Your instructions => Find all lines below containing the string "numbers" and return them.

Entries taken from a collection
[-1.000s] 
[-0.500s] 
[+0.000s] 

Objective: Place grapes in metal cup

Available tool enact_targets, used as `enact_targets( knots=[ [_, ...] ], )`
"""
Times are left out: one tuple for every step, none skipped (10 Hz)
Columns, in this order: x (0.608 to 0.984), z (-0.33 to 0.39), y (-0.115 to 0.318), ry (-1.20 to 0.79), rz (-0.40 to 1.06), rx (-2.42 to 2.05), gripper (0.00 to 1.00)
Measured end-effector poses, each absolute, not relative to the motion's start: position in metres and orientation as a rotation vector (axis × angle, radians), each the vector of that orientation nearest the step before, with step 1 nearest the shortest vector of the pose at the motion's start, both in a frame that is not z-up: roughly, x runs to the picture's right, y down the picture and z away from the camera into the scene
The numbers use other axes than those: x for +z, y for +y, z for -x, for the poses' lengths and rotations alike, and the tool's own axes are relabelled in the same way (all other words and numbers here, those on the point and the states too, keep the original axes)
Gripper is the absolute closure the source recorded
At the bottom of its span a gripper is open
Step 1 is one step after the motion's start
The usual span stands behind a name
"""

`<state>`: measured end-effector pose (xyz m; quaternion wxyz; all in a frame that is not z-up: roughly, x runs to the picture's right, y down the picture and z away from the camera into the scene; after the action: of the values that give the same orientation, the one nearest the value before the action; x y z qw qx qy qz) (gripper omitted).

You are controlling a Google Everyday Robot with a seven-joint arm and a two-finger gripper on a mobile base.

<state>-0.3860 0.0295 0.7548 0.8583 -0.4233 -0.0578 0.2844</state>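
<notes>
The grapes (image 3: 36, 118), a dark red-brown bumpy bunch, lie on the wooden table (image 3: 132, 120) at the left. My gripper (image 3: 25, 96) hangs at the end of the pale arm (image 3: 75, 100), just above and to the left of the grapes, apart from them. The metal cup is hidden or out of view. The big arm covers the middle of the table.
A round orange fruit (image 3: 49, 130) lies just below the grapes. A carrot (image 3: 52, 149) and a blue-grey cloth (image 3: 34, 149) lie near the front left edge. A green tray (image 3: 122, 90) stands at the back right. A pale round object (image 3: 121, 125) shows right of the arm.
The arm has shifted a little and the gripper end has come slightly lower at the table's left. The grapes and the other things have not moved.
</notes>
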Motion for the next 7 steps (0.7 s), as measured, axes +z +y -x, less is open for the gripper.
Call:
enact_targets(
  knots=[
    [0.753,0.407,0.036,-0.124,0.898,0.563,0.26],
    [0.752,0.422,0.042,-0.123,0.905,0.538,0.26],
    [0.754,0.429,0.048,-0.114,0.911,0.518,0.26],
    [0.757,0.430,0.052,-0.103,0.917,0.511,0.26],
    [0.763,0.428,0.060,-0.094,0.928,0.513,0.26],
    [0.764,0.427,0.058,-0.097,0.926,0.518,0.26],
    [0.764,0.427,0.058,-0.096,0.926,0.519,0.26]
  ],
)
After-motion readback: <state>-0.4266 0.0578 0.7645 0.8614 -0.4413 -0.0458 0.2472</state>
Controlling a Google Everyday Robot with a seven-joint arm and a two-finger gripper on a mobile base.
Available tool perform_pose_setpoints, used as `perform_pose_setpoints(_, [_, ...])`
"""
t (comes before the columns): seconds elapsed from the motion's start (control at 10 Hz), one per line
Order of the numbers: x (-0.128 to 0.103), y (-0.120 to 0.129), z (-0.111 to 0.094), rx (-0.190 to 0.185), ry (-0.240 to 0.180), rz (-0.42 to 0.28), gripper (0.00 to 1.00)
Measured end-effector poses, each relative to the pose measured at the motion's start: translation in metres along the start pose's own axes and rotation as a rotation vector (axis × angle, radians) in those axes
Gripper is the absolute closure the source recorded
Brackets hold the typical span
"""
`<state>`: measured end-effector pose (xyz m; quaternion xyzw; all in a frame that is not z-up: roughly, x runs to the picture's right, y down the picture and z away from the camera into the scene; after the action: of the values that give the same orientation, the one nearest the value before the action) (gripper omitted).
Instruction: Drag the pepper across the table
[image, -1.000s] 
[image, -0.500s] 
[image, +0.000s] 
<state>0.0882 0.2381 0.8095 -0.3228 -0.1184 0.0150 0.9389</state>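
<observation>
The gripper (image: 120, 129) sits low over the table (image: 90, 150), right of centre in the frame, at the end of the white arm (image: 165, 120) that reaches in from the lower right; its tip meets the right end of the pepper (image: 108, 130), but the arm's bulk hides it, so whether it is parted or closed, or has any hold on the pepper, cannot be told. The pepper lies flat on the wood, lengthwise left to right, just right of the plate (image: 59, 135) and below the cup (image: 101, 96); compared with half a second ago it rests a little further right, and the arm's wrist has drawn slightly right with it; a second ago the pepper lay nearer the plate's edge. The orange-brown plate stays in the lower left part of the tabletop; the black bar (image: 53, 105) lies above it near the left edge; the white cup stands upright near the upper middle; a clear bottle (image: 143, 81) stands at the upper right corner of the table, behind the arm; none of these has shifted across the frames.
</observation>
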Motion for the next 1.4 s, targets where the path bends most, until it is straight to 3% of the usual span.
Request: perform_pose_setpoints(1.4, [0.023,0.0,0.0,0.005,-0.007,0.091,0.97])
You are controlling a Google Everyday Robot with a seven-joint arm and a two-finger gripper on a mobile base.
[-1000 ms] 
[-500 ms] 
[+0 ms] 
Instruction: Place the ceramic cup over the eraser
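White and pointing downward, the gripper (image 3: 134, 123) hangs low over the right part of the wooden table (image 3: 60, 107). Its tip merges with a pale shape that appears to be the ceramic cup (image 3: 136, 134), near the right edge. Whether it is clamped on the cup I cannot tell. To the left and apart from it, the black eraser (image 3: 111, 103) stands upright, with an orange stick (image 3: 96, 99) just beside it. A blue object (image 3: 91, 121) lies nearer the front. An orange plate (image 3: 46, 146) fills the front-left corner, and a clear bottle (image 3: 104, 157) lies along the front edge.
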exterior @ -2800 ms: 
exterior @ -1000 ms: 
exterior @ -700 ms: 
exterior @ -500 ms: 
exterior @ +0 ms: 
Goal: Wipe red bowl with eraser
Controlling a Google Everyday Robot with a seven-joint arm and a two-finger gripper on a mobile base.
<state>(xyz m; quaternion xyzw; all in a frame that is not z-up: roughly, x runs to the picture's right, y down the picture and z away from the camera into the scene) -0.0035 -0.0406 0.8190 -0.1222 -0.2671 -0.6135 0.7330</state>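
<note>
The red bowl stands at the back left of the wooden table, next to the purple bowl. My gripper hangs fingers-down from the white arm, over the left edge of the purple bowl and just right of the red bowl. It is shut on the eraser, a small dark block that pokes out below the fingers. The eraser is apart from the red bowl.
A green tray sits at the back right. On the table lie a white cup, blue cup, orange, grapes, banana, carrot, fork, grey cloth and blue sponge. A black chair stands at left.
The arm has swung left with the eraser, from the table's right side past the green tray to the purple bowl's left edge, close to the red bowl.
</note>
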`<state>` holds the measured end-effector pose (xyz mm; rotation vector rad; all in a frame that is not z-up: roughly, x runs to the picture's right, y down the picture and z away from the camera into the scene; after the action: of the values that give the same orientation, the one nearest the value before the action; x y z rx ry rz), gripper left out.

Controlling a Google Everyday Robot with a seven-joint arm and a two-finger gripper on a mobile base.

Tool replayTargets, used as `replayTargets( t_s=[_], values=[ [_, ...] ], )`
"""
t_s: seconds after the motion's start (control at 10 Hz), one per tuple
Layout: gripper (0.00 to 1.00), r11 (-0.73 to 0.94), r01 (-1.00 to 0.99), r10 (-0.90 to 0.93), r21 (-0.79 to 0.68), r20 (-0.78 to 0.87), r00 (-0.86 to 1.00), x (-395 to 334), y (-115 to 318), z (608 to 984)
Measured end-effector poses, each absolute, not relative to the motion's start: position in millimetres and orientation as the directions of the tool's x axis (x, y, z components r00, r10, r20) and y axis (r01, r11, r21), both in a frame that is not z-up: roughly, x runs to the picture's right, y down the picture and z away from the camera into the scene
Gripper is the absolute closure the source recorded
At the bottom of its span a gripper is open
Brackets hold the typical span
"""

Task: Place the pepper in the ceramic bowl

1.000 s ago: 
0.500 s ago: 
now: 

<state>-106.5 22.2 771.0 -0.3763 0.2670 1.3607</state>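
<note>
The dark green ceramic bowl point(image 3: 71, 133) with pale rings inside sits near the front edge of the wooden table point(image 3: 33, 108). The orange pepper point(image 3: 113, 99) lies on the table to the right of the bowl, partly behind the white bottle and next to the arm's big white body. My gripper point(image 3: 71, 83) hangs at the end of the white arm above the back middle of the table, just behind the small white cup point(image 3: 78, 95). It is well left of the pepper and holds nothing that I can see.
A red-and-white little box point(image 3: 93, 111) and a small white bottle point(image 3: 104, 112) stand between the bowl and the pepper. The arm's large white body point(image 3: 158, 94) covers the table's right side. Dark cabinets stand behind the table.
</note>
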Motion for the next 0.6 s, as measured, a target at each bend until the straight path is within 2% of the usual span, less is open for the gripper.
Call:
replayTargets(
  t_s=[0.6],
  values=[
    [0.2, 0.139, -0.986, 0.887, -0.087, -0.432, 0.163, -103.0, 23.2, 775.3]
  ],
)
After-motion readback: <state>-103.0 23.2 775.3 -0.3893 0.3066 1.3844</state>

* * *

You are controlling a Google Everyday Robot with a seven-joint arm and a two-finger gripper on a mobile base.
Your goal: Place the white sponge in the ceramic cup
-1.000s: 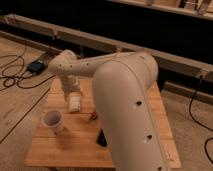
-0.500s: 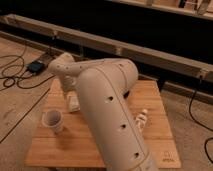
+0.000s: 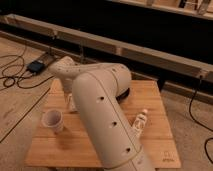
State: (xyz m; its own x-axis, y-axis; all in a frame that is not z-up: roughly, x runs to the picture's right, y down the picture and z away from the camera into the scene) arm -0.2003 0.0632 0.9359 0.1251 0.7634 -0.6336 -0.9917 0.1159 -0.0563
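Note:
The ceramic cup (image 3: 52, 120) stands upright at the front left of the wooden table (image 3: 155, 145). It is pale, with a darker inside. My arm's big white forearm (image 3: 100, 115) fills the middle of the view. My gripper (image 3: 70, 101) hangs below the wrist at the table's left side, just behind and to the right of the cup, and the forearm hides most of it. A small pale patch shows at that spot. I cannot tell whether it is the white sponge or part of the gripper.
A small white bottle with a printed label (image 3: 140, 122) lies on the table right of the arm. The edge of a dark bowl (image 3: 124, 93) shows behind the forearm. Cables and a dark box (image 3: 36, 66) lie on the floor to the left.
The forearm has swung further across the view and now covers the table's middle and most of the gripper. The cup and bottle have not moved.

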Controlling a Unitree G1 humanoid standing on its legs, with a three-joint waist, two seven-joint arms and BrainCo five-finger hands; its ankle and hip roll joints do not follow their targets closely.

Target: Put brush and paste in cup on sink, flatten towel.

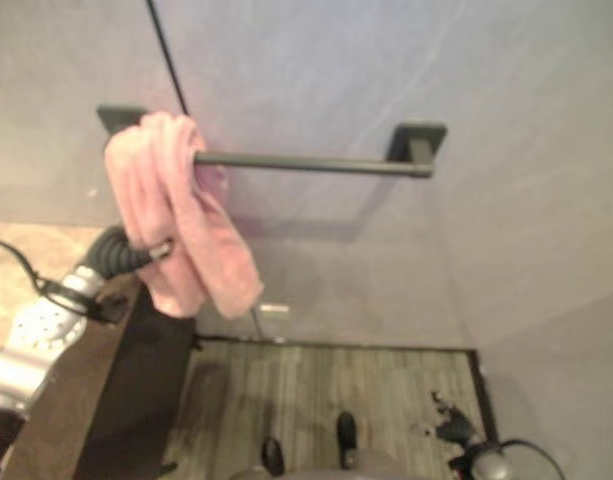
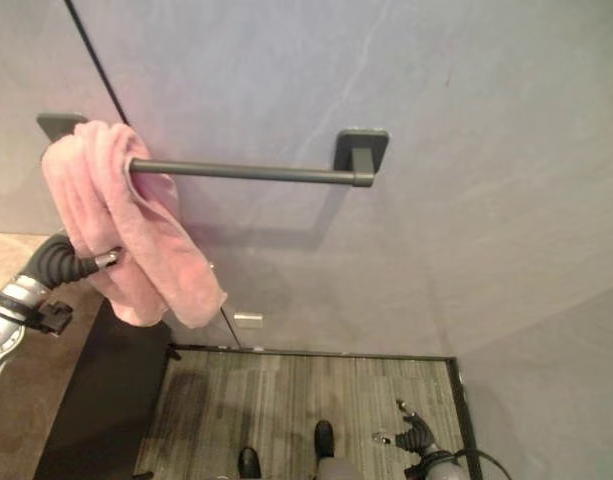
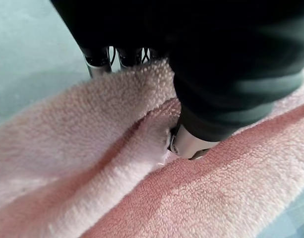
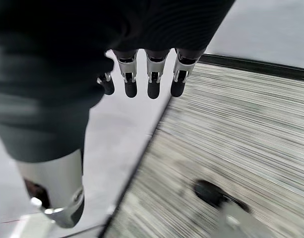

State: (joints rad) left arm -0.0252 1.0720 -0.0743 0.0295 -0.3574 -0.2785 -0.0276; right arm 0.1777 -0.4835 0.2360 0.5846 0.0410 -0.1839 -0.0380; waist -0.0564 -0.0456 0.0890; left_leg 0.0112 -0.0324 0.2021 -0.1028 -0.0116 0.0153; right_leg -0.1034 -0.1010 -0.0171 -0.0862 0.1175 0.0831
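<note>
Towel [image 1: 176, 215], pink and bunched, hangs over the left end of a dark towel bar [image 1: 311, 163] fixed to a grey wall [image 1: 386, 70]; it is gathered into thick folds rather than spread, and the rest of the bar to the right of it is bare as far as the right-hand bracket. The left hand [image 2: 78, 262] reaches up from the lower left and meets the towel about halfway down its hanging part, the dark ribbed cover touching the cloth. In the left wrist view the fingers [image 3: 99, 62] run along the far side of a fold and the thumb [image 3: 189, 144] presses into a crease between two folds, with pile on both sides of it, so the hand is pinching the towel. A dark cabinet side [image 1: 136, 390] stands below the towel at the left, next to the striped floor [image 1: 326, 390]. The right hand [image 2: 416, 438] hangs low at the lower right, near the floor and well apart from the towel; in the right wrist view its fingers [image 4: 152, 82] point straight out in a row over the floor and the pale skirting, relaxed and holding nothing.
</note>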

Reply to the exercise =>
The numbers use other axes than those: x for +z, y for +y, z for -x, for the poses' lengths and rotations alike, and the tool's own axes are relabelled in the same way (all other words and numbers here, those on the point and the states too, keep the original axes)
Order of the numbers: x (-0.128 to 0.103), y (-0.120 to 0.129), z (-0.111 to 0.094), rx (-0.190 to 0.185), ry (-0.240 to 0.180), rz (-0.42 to 0.28), gripper (0.00 to 1.00)

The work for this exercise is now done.